Archery Targets
Archery can be classed as a sport or a hobby and it has its own class at the Olympic Games. Archers either hunt wild game animals or aim at targets or both. If you shoot at targets in a competition, it is the collective score of all your arrows that determines your rank in that competition. The nearer the centre of the target that the arrow strikes, the higher the tally.
Target archery can also be sub-divided into two classes: field archery and target archery. In target archery, the archer stands in a fixed spot. If there are a number of archers, they can stand in a row and all shoot together on command from the person in charge of enforcing the rules and safety. Any type of bow can usually be used in target archery, although only compound bows may be employed in the Olympic Games.
In field archery, the targets are of diverse sizes and are placed at various distances. The archer moves around the course, so there is no one fixed shooting spot. The targets may be the well-known round targets with concentric circles or they may be life-size effiges of wild animals like mountain lions, moose and foxes.
The bows used in field archery are more often than not traditional style bows: longbows, flat bows and recurves, although archers may use any bow that they like. When stalking live animals, compound bows are usually used because they are smaller, so more manoeuvrable, yet they are still extremely powerful.
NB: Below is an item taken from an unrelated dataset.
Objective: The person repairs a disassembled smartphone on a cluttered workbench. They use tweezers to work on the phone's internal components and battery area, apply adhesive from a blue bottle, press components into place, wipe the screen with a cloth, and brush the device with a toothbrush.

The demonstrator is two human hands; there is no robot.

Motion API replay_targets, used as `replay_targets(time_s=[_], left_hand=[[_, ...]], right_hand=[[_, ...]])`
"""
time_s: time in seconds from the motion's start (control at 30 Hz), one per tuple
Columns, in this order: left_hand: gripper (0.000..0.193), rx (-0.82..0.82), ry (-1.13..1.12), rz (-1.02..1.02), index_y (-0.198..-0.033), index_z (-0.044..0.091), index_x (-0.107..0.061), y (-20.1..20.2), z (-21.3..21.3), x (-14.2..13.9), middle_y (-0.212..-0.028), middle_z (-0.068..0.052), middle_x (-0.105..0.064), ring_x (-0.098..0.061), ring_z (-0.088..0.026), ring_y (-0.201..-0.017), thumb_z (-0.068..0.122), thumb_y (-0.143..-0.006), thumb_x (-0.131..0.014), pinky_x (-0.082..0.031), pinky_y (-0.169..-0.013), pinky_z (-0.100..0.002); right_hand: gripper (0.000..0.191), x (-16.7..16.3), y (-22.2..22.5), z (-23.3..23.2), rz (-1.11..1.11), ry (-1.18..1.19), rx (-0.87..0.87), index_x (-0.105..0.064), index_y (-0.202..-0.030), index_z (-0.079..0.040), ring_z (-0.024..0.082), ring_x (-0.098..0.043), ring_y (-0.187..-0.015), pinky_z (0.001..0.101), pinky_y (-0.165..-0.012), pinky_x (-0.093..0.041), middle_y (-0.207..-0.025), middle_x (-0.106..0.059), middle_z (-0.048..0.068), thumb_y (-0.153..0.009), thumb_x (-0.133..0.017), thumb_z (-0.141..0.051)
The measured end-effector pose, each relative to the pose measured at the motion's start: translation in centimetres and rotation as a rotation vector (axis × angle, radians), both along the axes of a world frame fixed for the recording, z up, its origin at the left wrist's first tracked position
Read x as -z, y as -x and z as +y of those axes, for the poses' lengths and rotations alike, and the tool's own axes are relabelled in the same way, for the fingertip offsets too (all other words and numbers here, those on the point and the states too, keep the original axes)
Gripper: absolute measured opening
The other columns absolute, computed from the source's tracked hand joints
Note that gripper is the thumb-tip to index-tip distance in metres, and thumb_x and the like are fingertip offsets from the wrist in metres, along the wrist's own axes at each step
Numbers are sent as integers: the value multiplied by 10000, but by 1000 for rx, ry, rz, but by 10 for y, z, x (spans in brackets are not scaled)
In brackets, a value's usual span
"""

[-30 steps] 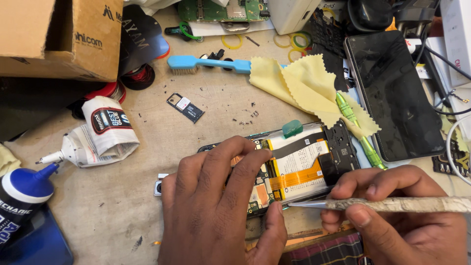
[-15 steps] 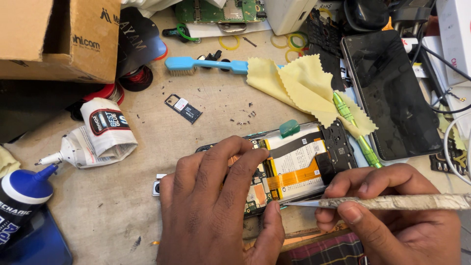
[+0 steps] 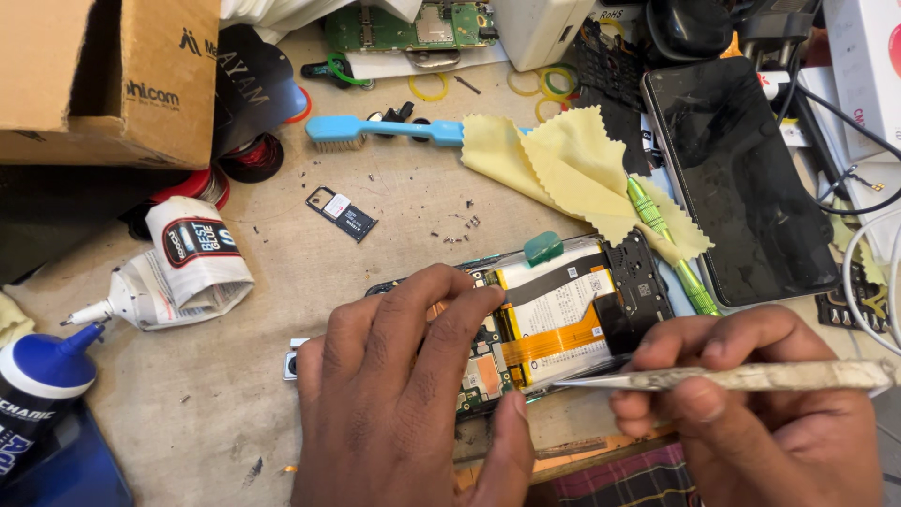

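Pinning an opened phone [image 3: 563, 314] to the bench, the left hand [image 3: 404, 394] lies flat over its left half, fingers spread and fingertips [image 3: 469, 282] pressing on the exposed board, thumb hooked around the near edge; it closes on nothing. Phone sits near centre of the worktop [image 3: 394, 216], back cover off, white battery and orange flex cable showing, a small teal pick [image 3: 542, 249] wedged at its far edge. Right hand [image 3: 760, 404], near right, is clamped on metal tweezers [image 3: 741, 377], held almost level, tips pointing left and meeting the phone's near edge just beside the left thumb. Yellow cloth [image 3: 554, 160] lies crumpled just beyond the phone, a green screwdriver [image 3: 666, 249] resting partly on it to the right. Dark screen panel [image 3: 741, 178] lies far right, face up. Blue toothbrush [image 3: 385, 130] lies beyond the cloth's left end. Small SIM tray [image 3: 342, 213] sits alone on bare wood left of centre. Rolled glue tube [image 3: 178, 268] at left, nozzle pointing left; blue-capped bottle [image 3: 38, 385] at near left. Cardboard box [image 3: 103, 80] at far left corner. Green circuit board [image 3: 413, 23] at far edge.
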State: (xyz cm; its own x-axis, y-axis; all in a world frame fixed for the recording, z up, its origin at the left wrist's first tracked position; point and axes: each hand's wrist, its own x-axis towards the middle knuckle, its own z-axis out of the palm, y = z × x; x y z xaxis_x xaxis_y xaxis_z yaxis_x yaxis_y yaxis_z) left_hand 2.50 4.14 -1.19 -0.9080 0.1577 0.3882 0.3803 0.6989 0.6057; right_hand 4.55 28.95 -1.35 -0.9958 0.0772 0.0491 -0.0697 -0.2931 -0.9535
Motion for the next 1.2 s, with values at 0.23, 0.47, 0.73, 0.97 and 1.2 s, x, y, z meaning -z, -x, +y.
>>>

Archery targets are traditionally made from straw bundled and tied together to make ropes. These ropes of straw are then wrapped around themselves like a Catherine Wheel and sewn together. The cloth or paper target is pinned to the face of it.
The other name for these targets is ‘butts’ and many old towns and villages in Britain still have a recreational area called ‘The Butts’. These days they play football or cricket on it, but Henry VIII decreed that all males must practice his archery skills every Sunday at the butts using a longbow, so that there would be a plentiful supply of archers for his army.
In competition archery, every archer aims at his or her own target, but every archer is expected to have exclusively coloured flights, so that if there is a dispute an archer and the arrow can be identified. This is useful for retrieving arrows that have missed the target altogether.
There are usually six arrows shot by each competitor in a round and if they are to be shot from a variety of distances, it is normal to shoot from the furthest distance first. Men usually shoot from 90, 70, 50 and 30 metres, while ladies customarily shoot from 70, 60, 50 and 30 metres.
Archery as a sport appears to be growing in popularity, especially as there is a trend in some countries, like the UK, to make it more difficult to obtain a gun license. They say that fashion goes around and comes back again, well British men are back at the butts working on their archery skills again in greater numbers than there have been since perhaps the sixteenth century.